**YOUR GOAL**:
What is needed is a copy of each line in the listing below that contains "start".

**SUPPLIED INFORMATION**:
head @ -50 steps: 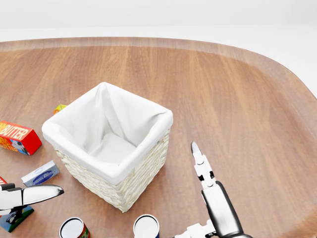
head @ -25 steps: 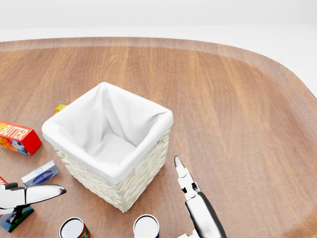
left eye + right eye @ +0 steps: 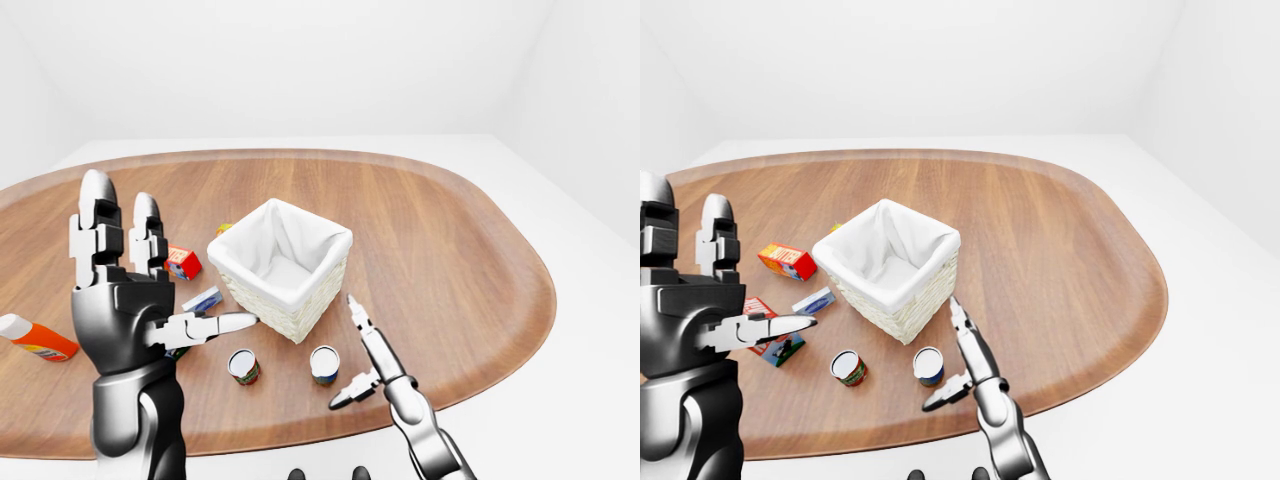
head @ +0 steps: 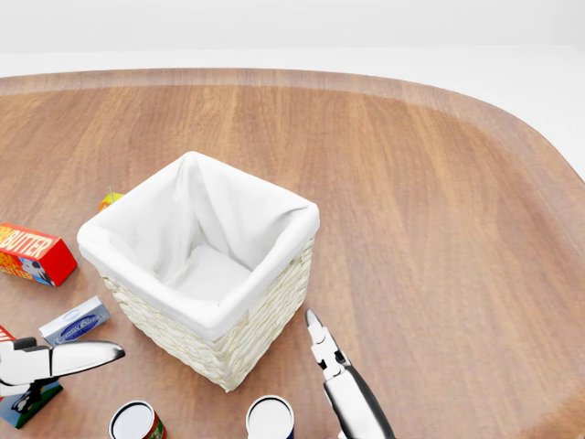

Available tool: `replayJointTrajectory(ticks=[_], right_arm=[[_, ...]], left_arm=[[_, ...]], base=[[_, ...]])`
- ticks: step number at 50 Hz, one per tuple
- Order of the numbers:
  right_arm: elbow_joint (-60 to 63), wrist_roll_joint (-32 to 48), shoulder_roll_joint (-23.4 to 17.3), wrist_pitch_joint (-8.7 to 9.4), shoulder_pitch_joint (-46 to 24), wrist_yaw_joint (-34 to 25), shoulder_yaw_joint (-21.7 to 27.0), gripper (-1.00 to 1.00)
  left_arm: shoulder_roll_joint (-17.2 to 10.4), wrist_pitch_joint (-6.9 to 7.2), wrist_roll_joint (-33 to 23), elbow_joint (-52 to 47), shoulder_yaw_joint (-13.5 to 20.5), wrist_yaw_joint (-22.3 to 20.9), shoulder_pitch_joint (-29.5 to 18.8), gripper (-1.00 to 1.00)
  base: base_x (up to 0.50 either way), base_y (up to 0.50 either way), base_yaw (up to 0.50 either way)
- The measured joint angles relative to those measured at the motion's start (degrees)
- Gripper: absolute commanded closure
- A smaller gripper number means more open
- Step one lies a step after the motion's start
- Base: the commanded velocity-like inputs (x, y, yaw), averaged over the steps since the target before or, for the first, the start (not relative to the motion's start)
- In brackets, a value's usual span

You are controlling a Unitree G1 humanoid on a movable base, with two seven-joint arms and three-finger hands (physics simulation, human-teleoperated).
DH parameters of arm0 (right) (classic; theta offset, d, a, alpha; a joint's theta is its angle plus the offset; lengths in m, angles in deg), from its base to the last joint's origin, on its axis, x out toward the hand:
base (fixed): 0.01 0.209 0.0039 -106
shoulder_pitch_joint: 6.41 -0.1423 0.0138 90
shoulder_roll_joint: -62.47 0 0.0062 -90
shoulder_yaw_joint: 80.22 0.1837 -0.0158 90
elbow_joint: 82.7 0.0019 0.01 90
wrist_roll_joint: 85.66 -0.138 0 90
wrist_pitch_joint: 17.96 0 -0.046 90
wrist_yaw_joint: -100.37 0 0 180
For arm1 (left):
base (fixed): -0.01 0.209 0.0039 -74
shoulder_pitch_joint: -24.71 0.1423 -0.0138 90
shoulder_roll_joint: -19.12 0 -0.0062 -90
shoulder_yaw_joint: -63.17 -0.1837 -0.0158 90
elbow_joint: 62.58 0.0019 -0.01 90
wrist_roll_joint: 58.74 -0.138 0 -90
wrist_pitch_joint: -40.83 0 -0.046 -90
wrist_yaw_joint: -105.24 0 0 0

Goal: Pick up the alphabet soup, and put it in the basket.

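The alphabet soup can (image 3: 324, 364), blue-labelled with a white top, stands upright on the wooden table just below the basket (image 3: 290, 315). That basket is white wicker with a white cloth lining, and nothing shows inside it. My right hand (image 3: 342, 352) is open immediately right of the can, one finger pointing up and the thumb low; no finger closes on the can. In the head view only this hand's long finger (image 4: 322, 346) shows beside the can (image 4: 271, 418). My left hand (image 3: 170, 260) is raised, open and spread at the left, holding nothing.
A second can (image 3: 243, 366) with a red and green label stands left of the soup. Left of the basket lie a red butter box (image 4: 32, 254), a small blue-white box (image 4: 75, 320) and an orange-capped bottle (image 3: 35, 340). The table's rounded edge (image 3: 470, 375) curves near my right arm.
In the head view my right hand has slid left and down, from well right of the soup can to close beside it. The left hand has barely moved.
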Motion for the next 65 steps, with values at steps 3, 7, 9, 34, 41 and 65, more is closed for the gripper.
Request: replayJointTrajectory(ticks=[3, 7, 9, 34, 41, 65], right_arm=[[-1.9, 0.1, 0.3, 0.0, -0.7, 0.1, 0.1, -1.0], [-4.4, 0.2, 0.7, 0.0, -1.6, 0.3, 0.2, -1.0], [-5.6, 0.3, 0.8, 0.0, -2.1, 0.4, 0.3, -1.0], [-15.5, 0.6, 2.6, 0.0, -6.1, -1.7, 0.7, -1.0], [-17.7, 0.9, 3.0, 0.0, -7.2, -2.6, 0.7, -1.0], [-27.5, 0.7, 4.0, 0.0, -12.2, -3.9, 2.7, -1.0]], left_arm=[[0.0, 0.0, 0.0, 0.1, 0.0, 0.0, 0.0, -1.0], [0.0, 0.0, -0.1, 0.2, -0.1, -0.1, 0.0, -1.0], [0.0, 0.0, -0.1, 0.3, -0.1, -0.1, 0.0, -1.0], [0.1, 0.0, -0.5, 0.9, -0.6, -0.2, 0.2, -1.0], [0.1, 0.0, -0.5, 0.8, -0.7, -0.1, 0.3, -1.0], [0.1, 0.0, -0.6, 0.6, -0.6, -0.3, 0.2, -1.0]], base=[[0.0, 0.0, 0.0], [0.0, 0.0, 0.0], [0.0, 0.0, 0.0], [0.0, 0.0, 0.0], [0.0, 0.0, 0.0], [0.0, 0.0, 0.0]])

**WRITTEN ANSWER**:
- The measured joint angles relative to those measured at the motion's start (degrees)
- Step one lies a step after the motion's start
- Base: the commanded velocity-like inputs (x, y, yaw), averaged over the steps since the target before or, for the first, the start (not relative to the motion's start)

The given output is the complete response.